Generating all possible combinations from a list of lists

Question

I have the following lists:

[[a,b,c],[b],[d,a,b,e],[a,c]]

This list represents a mini-world in a puzzle problem. In this example the world contains 4 piles of objects stacked on-top of each other. I can only move the top object and place it on-top of some other stack. The letters represent a type of object, for example a might be a rock and ba ball. I need to generate all possible states that can exist for this mini-world. Im trying to do this in python but don't know how to implement it.

Answer 1

You can use itertools.combinations_with_replacement with list comprehension:

import itertools
ll = [['a','b','c'],['b'],['d','a','b','e'],['a','c']]
print [list(itertools.combinations_with_replacement(item,len(item))) for item in ll] 

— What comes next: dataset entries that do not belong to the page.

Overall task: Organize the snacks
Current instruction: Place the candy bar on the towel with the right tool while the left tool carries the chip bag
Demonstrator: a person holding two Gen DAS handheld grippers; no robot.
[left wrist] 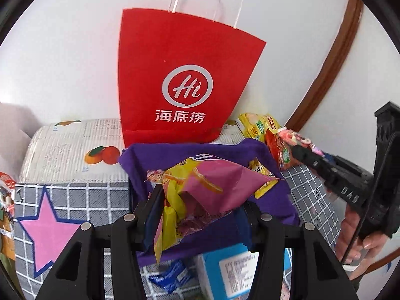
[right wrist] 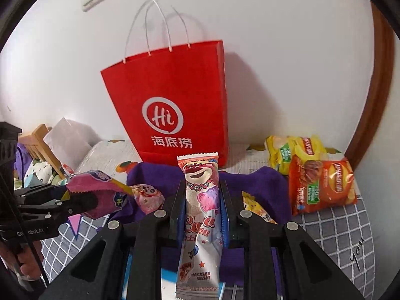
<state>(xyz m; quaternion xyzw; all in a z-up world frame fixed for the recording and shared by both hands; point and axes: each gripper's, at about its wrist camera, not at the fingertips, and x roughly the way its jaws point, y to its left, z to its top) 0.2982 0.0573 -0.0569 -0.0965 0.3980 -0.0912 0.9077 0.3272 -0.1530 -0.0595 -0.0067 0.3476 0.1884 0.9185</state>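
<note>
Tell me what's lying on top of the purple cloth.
On the purple cloth lie a pink-and-white candy packet and a yellow snack packet. The held snacks and fingers cover its middle, so anything there is hidden.

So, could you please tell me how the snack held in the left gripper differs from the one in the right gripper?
The left gripper holds a crumpled pink-and-yellow snack bag, wide and puffy; the right gripper holds a slim white-and-pink bear-print packet, flat and upright. The bag bulges past the fingers; the packet fits narrowly between them. Both are lifted before the red paper bag.
</note>
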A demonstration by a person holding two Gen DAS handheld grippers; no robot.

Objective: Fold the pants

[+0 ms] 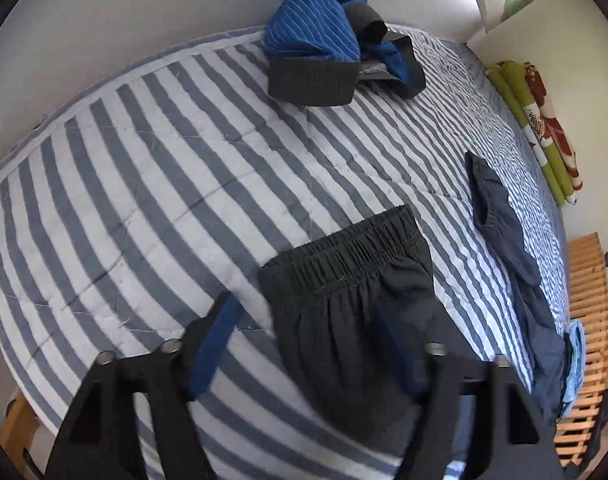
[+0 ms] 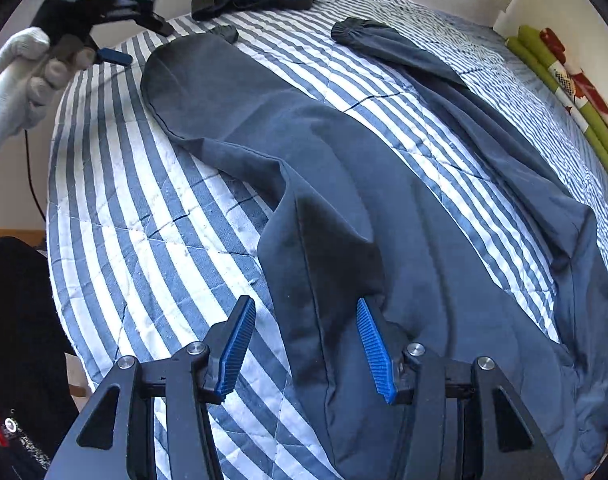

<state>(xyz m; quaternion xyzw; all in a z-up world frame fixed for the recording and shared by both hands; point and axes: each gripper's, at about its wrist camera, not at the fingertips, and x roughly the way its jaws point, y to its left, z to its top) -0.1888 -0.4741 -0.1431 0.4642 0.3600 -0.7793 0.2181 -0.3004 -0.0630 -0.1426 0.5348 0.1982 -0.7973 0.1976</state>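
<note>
Dark blue-grey pants (image 2: 383, 184) lie spread on the striped bed (image 2: 116, 208), both legs reaching away. In the left wrist view one leg's elastic cuff (image 1: 343, 256) lies between my left gripper's (image 1: 304, 344) wide-open fingers, the cloth covering the right finger. The other leg (image 1: 499, 216) lies to the right. A gloved hand (image 2: 32, 64) holds the left gripper (image 2: 116, 40) at that leg's far end. My right gripper (image 2: 304, 348) stands open near the pants' wide end, and a fold of cloth lies between its blue pads (image 2: 236, 352), touching the right one.
A pile of blue and grey clothes (image 1: 323, 52) sits at the bed's far edge by the wall. Green and red rolled bedding (image 1: 543, 128) lines the right wall. A wooden slatted frame (image 1: 587, 320) and a light blue cloth (image 1: 575, 360) are at the right.
</note>
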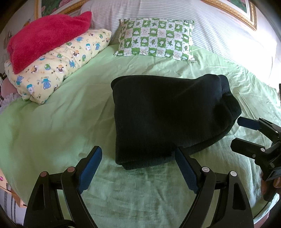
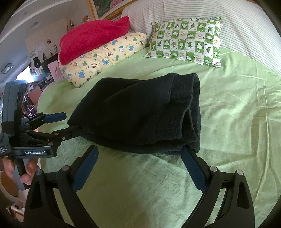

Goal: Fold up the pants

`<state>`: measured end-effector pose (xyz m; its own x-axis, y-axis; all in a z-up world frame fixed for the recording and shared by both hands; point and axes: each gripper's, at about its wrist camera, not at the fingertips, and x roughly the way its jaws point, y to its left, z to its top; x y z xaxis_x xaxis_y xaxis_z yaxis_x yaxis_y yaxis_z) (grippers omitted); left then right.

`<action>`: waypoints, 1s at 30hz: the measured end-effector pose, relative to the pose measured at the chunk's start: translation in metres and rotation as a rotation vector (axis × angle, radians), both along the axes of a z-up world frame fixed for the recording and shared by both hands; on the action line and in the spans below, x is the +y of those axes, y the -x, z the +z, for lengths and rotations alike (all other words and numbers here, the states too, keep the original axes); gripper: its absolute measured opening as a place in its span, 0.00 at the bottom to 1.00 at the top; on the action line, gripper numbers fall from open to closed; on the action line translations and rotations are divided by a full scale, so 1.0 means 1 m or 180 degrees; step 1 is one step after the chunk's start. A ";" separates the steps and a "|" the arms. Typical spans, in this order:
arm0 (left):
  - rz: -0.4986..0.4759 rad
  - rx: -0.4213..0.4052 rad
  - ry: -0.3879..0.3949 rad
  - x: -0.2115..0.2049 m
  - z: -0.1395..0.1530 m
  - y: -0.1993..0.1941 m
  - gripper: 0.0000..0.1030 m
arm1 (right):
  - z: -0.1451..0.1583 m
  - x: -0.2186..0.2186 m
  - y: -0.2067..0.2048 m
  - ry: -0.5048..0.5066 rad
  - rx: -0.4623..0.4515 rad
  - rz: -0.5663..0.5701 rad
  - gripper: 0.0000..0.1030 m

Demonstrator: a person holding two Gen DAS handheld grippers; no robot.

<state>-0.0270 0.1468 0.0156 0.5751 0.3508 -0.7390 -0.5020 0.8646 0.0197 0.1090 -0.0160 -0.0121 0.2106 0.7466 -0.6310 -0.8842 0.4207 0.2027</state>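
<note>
Pants: one pair of dark pants was seen, folded into a thick bundle and laid on the green bedsheet.
Pillows: two were counted, a yellow cartoon-print pillow beyond and to the left of the pants, and a green-and-white checked pillow straight beyond them against the striped headboard cover.
Blanket: one red fleece blanket was found lying on top of the yellow pillow.
Picture frames: gilded frame edges were seen above the headboard cover (how many pictures they belonged to could not be told).
Grippers: two were counted, each with blue-padded fingers.
Left gripper: the left gripper was held with its jaws spread wide, nothing between them; the near-left corner of the pants lay just ahead of the gap, and the right-hand finger was seen at the near edge of the pants (contact could not be told).
Right gripper: the right gripper was likewise spread wide and empty, the near edge of the pants lying just ahead of it, with one fingertip at the near-right corner of the bundle.
Hand: part of one hand was seen on the left gripper's handle, left of the pants.
</note>
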 end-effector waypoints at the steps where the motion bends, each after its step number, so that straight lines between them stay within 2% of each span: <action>1: -0.0001 0.0004 -0.0001 0.000 0.000 0.000 0.83 | 0.000 0.000 0.000 -0.0004 0.0003 0.0000 0.93; 17: -0.0026 -0.0111 -0.0014 0.004 0.005 -0.005 0.82 | 0.002 -0.002 -0.006 -0.0050 0.0044 -0.0025 0.93; 30: -0.0038 0.0020 0.0194 0.007 0.002 -0.015 0.85 | 0.009 -0.009 -0.011 -0.0132 0.0054 -0.0102 0.93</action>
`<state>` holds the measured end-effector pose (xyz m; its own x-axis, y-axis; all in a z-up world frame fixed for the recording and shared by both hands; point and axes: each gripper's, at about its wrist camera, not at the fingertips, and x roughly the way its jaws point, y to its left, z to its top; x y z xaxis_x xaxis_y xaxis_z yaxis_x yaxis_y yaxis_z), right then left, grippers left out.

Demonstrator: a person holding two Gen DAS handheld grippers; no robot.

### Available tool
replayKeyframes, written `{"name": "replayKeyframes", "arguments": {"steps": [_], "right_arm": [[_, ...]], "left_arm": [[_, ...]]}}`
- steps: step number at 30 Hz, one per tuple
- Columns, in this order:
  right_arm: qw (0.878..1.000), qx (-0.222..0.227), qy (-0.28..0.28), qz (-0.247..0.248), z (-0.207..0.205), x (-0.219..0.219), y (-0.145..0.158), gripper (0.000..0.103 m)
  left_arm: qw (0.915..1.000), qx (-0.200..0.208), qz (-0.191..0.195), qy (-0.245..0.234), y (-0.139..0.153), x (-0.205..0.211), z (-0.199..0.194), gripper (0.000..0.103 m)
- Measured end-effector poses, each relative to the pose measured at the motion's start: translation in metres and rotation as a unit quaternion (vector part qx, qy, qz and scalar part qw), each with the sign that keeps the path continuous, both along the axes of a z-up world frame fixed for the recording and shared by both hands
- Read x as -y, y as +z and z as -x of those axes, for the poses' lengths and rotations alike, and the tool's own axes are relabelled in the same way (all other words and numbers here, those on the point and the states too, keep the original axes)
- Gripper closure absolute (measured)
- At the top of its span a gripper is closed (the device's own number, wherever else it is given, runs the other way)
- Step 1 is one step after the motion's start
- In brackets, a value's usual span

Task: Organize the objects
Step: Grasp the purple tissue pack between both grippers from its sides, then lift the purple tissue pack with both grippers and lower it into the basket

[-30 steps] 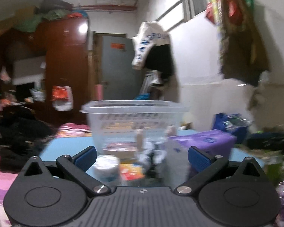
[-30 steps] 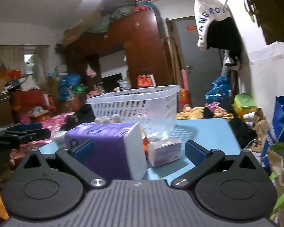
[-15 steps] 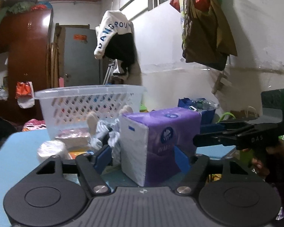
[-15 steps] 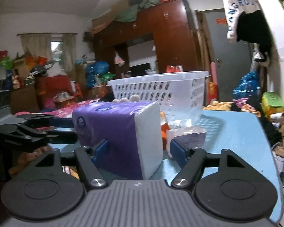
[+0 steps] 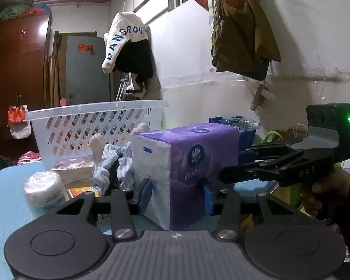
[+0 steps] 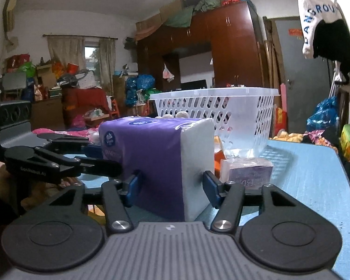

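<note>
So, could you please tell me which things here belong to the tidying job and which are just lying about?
Job:
- tissue pack, held by left claw and right claw
- basket

Lying about:
- hanging bag
- wardrobe

- Lived-in home, a crowded bedroom or living room used for storage.
- Tall dark-red wardrobe (image 6: 224,46) on the far wall, bundles and boxes (image 6: 189,14) piled on top.
- Curtained window (image 6: 92,56) far left, heaps of bags and cloth below it.
- Grey door (image 5: 87,70) far back; clothing (image 5: 128,46) hangs from a wall rail, and a brown bag (image 5: 240,32) near right.
- Blue table (image 6: 315,170) near, carrying a white laundry-style basket (image 6: 221,107).
</note>
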<state>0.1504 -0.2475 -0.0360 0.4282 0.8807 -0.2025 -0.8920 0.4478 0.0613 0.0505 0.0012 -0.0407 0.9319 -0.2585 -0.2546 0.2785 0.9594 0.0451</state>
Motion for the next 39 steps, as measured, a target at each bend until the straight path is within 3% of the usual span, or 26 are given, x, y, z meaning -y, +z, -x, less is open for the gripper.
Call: {"name": "replayKeyframes", "arguments": {"steps": [12,17,22,26,29,39], "right_arm": [[0.998,0.066,-0.023,-0.008,0.012,-0.008,0.043,0.045],[0.995,0.095,-0.022,-0.008,-0.009,-0.026,0.092,0.045],[0.995,0.097,-0.027,-0.007,-0.051,-0.053,0.136,0.045],[0.995,0.083,-0.045,0.014,-0.095,-0.088,0.155,0.045],[0.997,0.057,-0.052,0.030,-0.121,-0.109,0.148,0.045],[0.989,-0.007,-0.081,0.120,-0.182,-0.170,0.103,0.045]], "left_arm": [[0.9978,0.064,-0.018,0.003,0.030,0.006,0.023,0.055],[0.9952,0.094,-0.025,0.010,0.070,-0.001,0.012,0.055],[0.9930,0.108,-0.039,0.024,0.128,-0.015,-0.031,0.055],[0.9948,0.084,-0.048,0.033,0.157,-0.031,-0.085,0.055],[0.9965,0.052,-0.050,0.043,0.163,-0.046,-0.125,0.055],[0.9931,-0.079,-0.032,0.081,0.131,-0.090,-0.224,0.055]]}}
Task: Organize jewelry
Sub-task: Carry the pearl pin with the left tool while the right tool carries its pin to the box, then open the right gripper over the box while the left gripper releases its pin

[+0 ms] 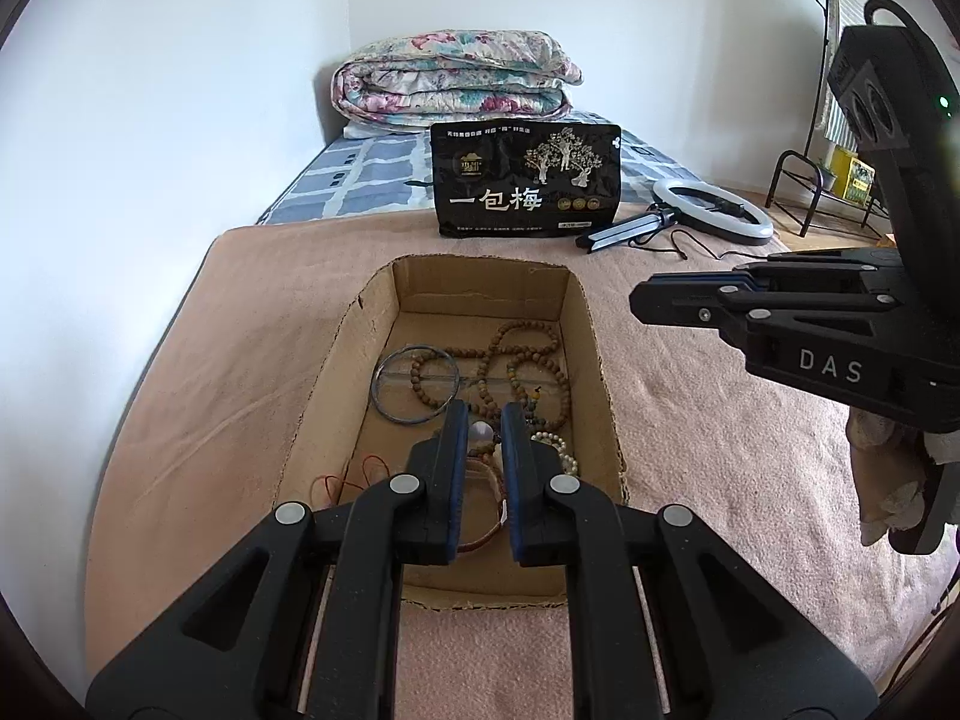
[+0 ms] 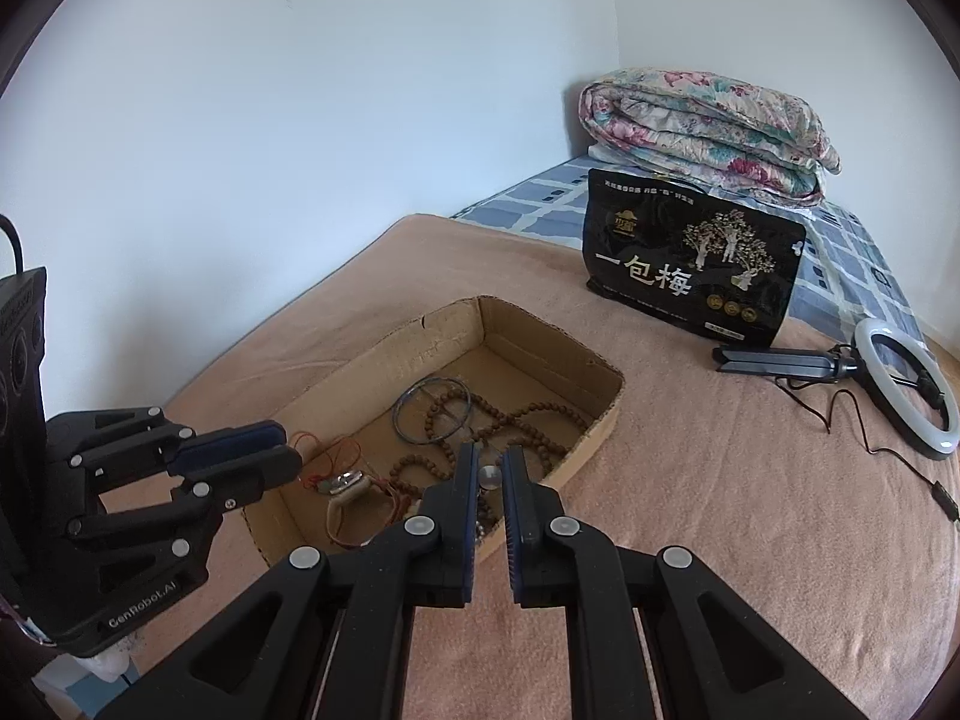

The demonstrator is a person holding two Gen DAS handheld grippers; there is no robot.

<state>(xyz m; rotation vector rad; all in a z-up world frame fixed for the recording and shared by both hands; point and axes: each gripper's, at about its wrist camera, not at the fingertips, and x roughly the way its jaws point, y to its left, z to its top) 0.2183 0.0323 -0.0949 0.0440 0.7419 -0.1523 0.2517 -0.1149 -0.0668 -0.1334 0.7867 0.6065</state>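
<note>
1. Left wrist view: the left gripper (image 1: 485, 414) hangs over the near half of the cardboard box (image 1: 585, 324), its jaws a narrow gap apart and holding nothing. The box sits on the pink blanket (image 1: 690, 420) covering the bed. Inside lie a dark bangle (image 1: 384, 402) towards the left wall, brown bead strings (image 1: 528, 354) in the middle and a pale bead bracelet (image 1: 561, 450) by the right wall. The right gripper (image 1: 642, 300) juts in beyond the box's right edge; its jaw gap cannot be told here.

2. Right wrist view: the right gripper (image 2: 491, 456) hovers at the box's (image 2: 528, 324) near wall, jaws narrowly apart and empty. The left gripper (image 2: 288, 450) reaches over the box's left end, above a watch (image 2: 348, 489). A black snack bag (image 2: 690, 258) stands at the blanket's (image 2: 690, 510) far edge, with a ring light (image 2: 945, 420) lying to its right.
</note>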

It gives the combinations for each element in list of lists.

Output:

 [[('a', 'a', 'a'), ('a', 'a', 'b'), ('a', 'a', 'c'), ('a', 'b', 'b'), ('a', 'b', 'c'), ('a', 'c', 'c'), ('b', 'b', 'b'), ('b', 'b', 'c'), ('b', 'c', 'c'), ('c', 'c', 'c')], 
 [('b',)], 
 [('d', 'd', 'd', 'd'), ('d', 'd', 'd', 'a'), ('d', 'd', 'd', 'b'), ('d', 'd', 'd', 'e'), ('d', 'd', 'a', 'a'), ('d', 'd', 'a', 'b'), ('d', 'd', 'a', 'e'), ('d', 'd', 'b', 'b'), ('d', 'd', 'b', 'e'), ('d', 'd', 'e', 'e'), ('d', 'a', 'a', 'a'), ('d', 'a', 'a', 'b'), ('d', 'a', 'a', 'e'), ('d', 'a', 'b', 'b'), ('d', 'a', 'b', 'e'), ('d', 'a', 'e', 'e'), ('d', 'b', 'b', 'b'), ('d', 'b', 'b', 'e'), ('d', 'b', 'e', 'e'), ('d', 'e', 'e', 'e'), ('a', 'a', 'a', 'a'), ('a', 'a', 'a', 'b'), ('a', 'a', 'a', 'e'), ('a', 'a', 'b', 'b'), ('a', 'a', 'b', 'e'), ('a', 'a', 'e', 'e'), ('a', 'b', 'b', 'b'), ('a', 'b', 'b', 'e'), ('a', 'b', 'e', 'e'), ('a', 'e', 'e', 'e'), ('b', 'b', 'b', 'b'), ('b', 'b', 'b', 'e'), ('b', 'b', 'e', 'e'), ('b', 'e', 'e', 'e'), ('e', 'e', 'e', 'e')], 
 [('a', 'a'), ('a', 'c'), ('c', 'c')]]

If you would like to avoid duplicate same element in a combination, you can use itertools.permutation :

 [list(itertools.permutations(item,len(item))) for item in ll] 

Output:

[[('a', 'b', 'c'), ('a', 'c', 'b'), ('b', 'a', 'c'), ('b', 'c', 'a'), ('c', 'a', 'b'), ('c', 'b', 'a')], 
[('b',)], 
[('d', 'a', 'b', 'e'), ('d', 'a', 'e', 'b'), ('d', 'b', 'a', 'e'), ('d', 'b', 'e', 'a'), ('d', 'e', 'a', 'b'), ('d', 'e', 'b', 'a'), ('a', 'd', 'b', 'e'), ('a', 'd', 'e', 'b'), ('a', 'b', 'd', 'e'), ('a', 'b', 'e', 'd'), ('a', 'e', 'd', 'b'), ('a', 'e', 'b', 'd'), ('b', 'd', 'a', 'e'), ('b', 'd', 'e', 'a'), ('b', 'a', 'd', 'e'), ('b', 'a', 'e', 'd'), ('b', 'e', 'd', 'a'), ('b', 'e', 'a', 'd'), ('e', 'd', 'a', 'b'), ('e', 'd', 'b', 'a'), ('e', 'a', 'd', 'b'), ('e', 'a', 'b', 'd'), ('e', 'b', 'd', 'a'), ('e', 'b', 'a', 'd')], 
[('a', 'c'), ('c', 'a')]]

Answer 2

You can do this with a recursive generator. The logic works like this:

• yield the current state
• find all the states that are one move away from this state
• recursively apply the logic to those

There is one problem with this: it is possible to come back to the starting point (move 'c' right one stack, then move 'c' left one stack), which would lead to an infinite recursion. I get around this by only considering moves in one direction, but the more general approach is to keep track of all the states you've seen already, and bail out if you arrive back at one.

This is what I have:

def shuffle_stacks(state):
    '''
    shuffle_stacks([[a], [b, c]]) -> 
       [[a, b], [c]], 
       [[a], [c, b]], 
       [[], [c, b, a]]

    yield all possible states that can be given by moving an item off
    the top of a sublist to the top of any other sublist, recursively.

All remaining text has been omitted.